You could hear the laughter from across the pond yesterday. UK prime minister Boris Johnson was turned away from the voting station for failing to provide proper identification. The irony: it was his government that brought in the legislation that barred him from voting that day.
It was a funny episode with a poignant reminder: voter identification laws are unnecessary. They do far more harm than good.
Bill 20 and Voter Suppression
Drawn from the far-right populist playbook, voter ID laws like those included in Alberta’s Bill 20 are designed with a primary objective in mind: limiting the types of people allowed to cast ballots so the government can win elections.
By removing the ability of Albertans to vouch for the identity of their fellow voters, and requiring all voters to brandish approved forms of ID, the UCP is doing away with decades of tradition and setting a worrisome precedent.
Ostensibly, governments introduce these laws to protect the integrity of the election process. It seems reasonable: you should have to prove you are eligible before you can vote. It’s so reasonable, in fact, that we already have those safeguards in place.
The addition of an ID requirement adds an unnecessary barrier to the process: one the government knows not everyone can clear easily.
The argument in favour of voter ID is built on conspiracy, not evidence. Cases of voter fraud are exceptionally rare. As we’ve seen in the Boris Johnson case, they prevent more people from voting than they prevent from cheating.
But it’s not the raw numbers that matter.
Voter ID laws are designed to prevent specific categories of people from participating in elections. This amounts to government politicians choosing their own voters, rather than the other way around.
Voter ID laws reduce turnout; that's their primary purpose: to limit the number of votes cast. But it's how they reshape the electorate that should be of greatest concern.
Lower turnout matters to the extent that the voting and non-voting populations are distinct. If the people casting ballots look, think, and feel just like the people who don't, the impact of fewer votes on representation isn't as worrying.
Voter ID laws are intended to disrupt this balance, however.

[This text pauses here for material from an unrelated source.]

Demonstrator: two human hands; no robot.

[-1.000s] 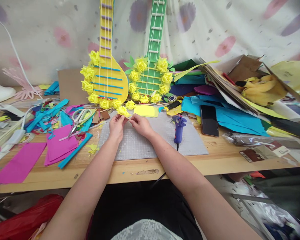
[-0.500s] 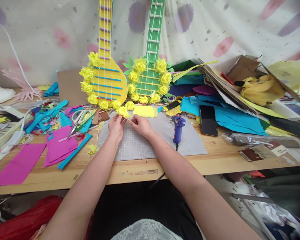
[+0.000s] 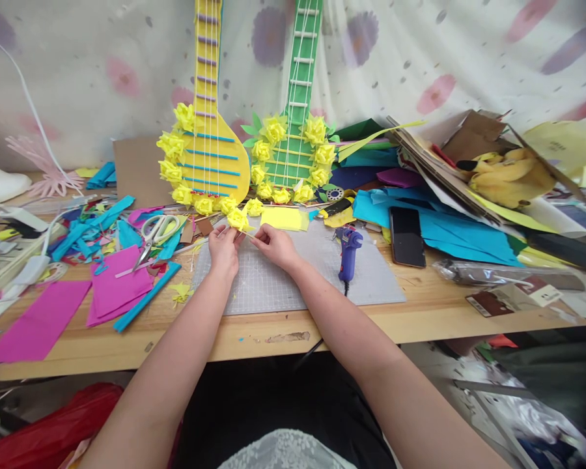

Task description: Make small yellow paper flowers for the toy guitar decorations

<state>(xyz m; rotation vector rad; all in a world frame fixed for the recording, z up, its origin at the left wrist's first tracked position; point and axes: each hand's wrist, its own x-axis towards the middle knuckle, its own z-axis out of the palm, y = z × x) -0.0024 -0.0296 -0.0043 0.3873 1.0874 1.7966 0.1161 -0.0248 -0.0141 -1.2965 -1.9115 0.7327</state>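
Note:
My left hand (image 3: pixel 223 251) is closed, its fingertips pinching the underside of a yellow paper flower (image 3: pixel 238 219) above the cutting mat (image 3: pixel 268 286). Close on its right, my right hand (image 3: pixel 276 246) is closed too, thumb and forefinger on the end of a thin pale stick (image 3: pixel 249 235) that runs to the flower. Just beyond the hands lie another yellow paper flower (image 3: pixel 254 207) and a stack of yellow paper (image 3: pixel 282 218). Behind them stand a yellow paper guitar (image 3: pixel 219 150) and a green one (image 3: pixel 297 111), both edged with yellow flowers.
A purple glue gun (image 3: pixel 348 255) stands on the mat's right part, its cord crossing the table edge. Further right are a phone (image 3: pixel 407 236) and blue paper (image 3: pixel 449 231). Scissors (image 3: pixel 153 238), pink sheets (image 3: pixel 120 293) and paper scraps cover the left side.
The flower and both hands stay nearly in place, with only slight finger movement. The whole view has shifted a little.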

By dissuading certain groups of people from voting, they are limiting those folks' influence on the political system. Politicians will pay less attention to them and their concerns both during and between election campaigns if they know they cannot vote.
The marginalized become more marginalized. And the government consolidates power.
Who is being excluded?
Research on voter ID laws is quite comprehensive on this point. These laws have a disproportionate impact on the following groups of would-be voters by either barring them from casting a ballot altogether or discouraging them from even trying in the first place:
Indigenous people
members of visible minority groups
people experiencing houselessness
low-income voters
the elderly
people with disabilities
people in rural areas
out-of-province workers and students
People in these groups are less likely to possess the required forms of identification (e.g., due to cost, knowledge, access, lack of birth certificate, or distrust of government agencies). Through Bill 20, the UCP government has made it clear: they want fewer of them to participate in elections.
Think for a moment: do you know anyone without government-issued identification? How much power or influence do you imagine someone without government ID has on our political system? Do you want them to have even less?
Of secondary concern, voter ID laws are also costly to implement, creating more red tape for election officials and voters. In US states where the laws have been introduced, the government and citizens have been drawn into lengthy and expensive court cases.
It’s also unclear who will pay for and design the necessary education campaigns to roll this out effectively. Again, in states where these laws have rolled out, governments have left already-strapped advocacy groups to do this sort of mobilization.
Vouching removes all of these concerns. It’s a system that’s worked for decades in Canada, with no evidence to the contrary.
What can we do about it?
Yesterday, the Government of Alberta repeated its interest in engaging Albertans on Bill 20. The minister kept his focus narrow, however, intending to engage only municipalities and only on the topics of removing local elected officials and overturning local bylaws.
Given the scope of the law, Albertans and municipal leaders should insist the government engage more broadly on Bill 20. These consultations should focus on all elements of the bill, including voter ID. And they should involve experts, civil society groups representing the folks most directly impacted, and everyday Albertans.
In the meantime, municipal leaders should raise voter ID concerns in their engagements with the province.
If the the government does listen, they’ll hear loud and clear: Albertans don’t want politicians to chose their voters. They want voters to choose their politicians.
Thank you for this. The UCP is clearly drawing from the Trump cult playbook; voter suppression, fixing imaginary problems like electronic vote tabulators, legislation that enables arbitrary abuse of power and the rule of law, smearing opponents as anti-Alberta and radical (although calling Nenshi a communist is on brand with Klein calling Kevin Taft a communist) and most importantly, using government to implement the agenda of a far right minority. It's going to be a long, and ugly, three years.
I will try to help educate my contacts that may be vulnerable.